You want to use threading for in-chain parallel stuff. See the docs https://pystan.readthedocs.io/en/latest/threading_support.html

This example surely did not work. Anyway I fail to understand your answer.

Hi,

what example did not work?

What did you fail to understand? What n_jobs do?

You can try to run multiple chains and test different n_jobs.

For example, what do you see when you run 30 chains with n_jobs 1, 2, 4, --> How many chains run simultaneously?

There is an example in the link you referred to earlier.
I asked a specific question, did not understand your answer specific to the question. I will rephrase the question. I want 4 chains, also I want that each chain runs on 2 cores requiring a total of 4*2=8 cores. My cpu has 12 cores. Now my questions are as follow:

  1. " I want 4 chains, also I want that each chain runs on 2 cores requiring a total of 4*2=8 cores." Is it doable in pystan?

  2. Following the example given in the link you shared I set :

os.environ[‘STAN_NUM_THREADS’] = “2”
fit4 = sm4.sampling(data=data, iter=steps, chains=5, warmup=burn, thin=thin_by, seed=random_seed,n_jobs=10)

Still I am seeing that 5 parallel chains are running, each chain is using 1 core; so total 5 cores are being used!

Instead, if I had set

n_jobs=1

I would see same result.

Like I said, n_jobs=min(nchain, cpu_cores), so in your case you have 5 chains and n_jobs = 10 --> 5 cores is used.

If you set n_jobs=1, then chains are processed serially --> one chain is sampled, then another one is sampled.

If you want to use threading, you also need to specify extra_compiler_args shown in the example. (for threading, you need to use map_rect function)

Like I said, n_jobs=min(nchain, cpu_cores), so in your case you have 5 chains and n_jobs = 10 → 5 cores is used.
If you set n_jobs=1, then chains are processed serially → one chain is sampled, then another one is sampled.

Understood.

If you want to use threading, you also need to specify extra_compiler_args shown in the example. (for threading, you need to use map_rect function)

Which example?

Threading example here https://pystan.readthedocs.io/en/latest/threading_support.html

I am not sure if threading depends on the problem on hand. When I take the example code, run it I found that all of the cores (here I define cores= no of physical core (6) * 2 threads per core=12) are being used with moderate load on each core. This happens even if I set os.environ[‘STAN_NUM_THREADS’] = “2” and chains=4,n_jobs=4 .

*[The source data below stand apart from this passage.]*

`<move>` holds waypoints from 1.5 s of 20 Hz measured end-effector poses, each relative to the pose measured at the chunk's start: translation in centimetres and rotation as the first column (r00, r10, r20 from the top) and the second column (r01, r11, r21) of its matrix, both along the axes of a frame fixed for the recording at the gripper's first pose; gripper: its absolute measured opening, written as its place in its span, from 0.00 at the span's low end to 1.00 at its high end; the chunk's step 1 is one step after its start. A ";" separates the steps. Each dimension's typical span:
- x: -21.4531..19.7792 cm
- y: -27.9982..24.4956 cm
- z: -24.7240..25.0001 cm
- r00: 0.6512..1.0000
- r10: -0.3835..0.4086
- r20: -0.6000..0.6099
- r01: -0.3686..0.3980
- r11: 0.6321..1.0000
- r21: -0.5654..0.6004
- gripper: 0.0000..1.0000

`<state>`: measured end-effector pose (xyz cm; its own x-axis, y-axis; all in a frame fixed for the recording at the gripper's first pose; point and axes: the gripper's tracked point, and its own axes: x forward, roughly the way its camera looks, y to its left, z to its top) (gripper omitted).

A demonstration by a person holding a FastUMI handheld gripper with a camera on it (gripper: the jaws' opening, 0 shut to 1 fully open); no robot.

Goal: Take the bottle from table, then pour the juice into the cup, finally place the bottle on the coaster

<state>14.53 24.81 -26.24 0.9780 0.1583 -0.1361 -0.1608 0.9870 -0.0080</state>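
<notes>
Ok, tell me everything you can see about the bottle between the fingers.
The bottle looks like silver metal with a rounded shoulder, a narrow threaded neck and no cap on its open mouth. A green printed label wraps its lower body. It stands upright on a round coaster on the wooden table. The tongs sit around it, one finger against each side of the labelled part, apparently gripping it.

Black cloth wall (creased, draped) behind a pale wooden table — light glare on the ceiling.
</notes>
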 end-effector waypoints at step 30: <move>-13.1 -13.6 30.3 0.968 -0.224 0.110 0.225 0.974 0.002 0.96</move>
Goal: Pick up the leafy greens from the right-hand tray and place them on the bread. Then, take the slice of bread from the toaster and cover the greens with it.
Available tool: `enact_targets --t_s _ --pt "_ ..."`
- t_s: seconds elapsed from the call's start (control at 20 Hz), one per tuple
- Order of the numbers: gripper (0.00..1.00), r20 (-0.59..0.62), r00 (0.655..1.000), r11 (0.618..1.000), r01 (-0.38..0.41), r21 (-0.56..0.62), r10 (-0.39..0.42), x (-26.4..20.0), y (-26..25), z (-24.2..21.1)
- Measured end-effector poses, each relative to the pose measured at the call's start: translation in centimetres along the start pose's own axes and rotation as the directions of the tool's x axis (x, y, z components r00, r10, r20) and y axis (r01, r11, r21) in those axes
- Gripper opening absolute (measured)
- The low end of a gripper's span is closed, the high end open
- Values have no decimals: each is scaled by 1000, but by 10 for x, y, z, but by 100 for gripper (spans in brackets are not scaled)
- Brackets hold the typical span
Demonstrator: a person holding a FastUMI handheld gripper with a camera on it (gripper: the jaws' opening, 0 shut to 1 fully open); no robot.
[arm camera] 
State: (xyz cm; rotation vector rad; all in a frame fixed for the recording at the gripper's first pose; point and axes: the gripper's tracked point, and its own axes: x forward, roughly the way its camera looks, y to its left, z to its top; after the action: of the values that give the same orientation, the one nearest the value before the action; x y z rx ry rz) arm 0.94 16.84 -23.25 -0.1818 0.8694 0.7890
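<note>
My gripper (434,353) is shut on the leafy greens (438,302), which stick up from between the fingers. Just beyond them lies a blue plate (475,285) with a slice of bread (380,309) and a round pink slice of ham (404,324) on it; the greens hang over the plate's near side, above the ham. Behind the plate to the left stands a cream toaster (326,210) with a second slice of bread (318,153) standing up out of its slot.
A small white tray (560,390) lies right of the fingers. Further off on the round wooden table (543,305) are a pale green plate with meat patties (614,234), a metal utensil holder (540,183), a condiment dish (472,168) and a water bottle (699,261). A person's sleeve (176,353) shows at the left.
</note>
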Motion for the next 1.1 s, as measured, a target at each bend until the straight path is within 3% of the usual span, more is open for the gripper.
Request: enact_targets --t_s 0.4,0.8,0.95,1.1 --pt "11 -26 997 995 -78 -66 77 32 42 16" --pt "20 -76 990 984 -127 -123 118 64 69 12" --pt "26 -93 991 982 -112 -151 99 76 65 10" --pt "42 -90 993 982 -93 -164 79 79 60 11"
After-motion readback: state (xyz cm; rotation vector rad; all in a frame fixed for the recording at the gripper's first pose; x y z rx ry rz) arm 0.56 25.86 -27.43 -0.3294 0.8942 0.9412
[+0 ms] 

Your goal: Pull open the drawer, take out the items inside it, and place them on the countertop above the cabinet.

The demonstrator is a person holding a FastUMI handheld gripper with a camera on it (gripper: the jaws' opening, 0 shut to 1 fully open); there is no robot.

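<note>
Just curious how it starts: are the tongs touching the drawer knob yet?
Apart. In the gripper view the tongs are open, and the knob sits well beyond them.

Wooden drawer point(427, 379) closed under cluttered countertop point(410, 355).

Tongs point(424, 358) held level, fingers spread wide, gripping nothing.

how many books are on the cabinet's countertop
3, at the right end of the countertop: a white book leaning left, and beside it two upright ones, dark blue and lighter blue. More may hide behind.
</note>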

Now If I do the same thing on my problem (which involves far more free variable than the above example), I see only 4 cores are being used with full load (100%) on each core. I don’t think I understood anything from this exercise.

Is your function using map_rect? If not, then enabling threading will not help.

Found my problem. Thanks a lot. Its not easy to implement map_rect right away. I will do it in some spare time.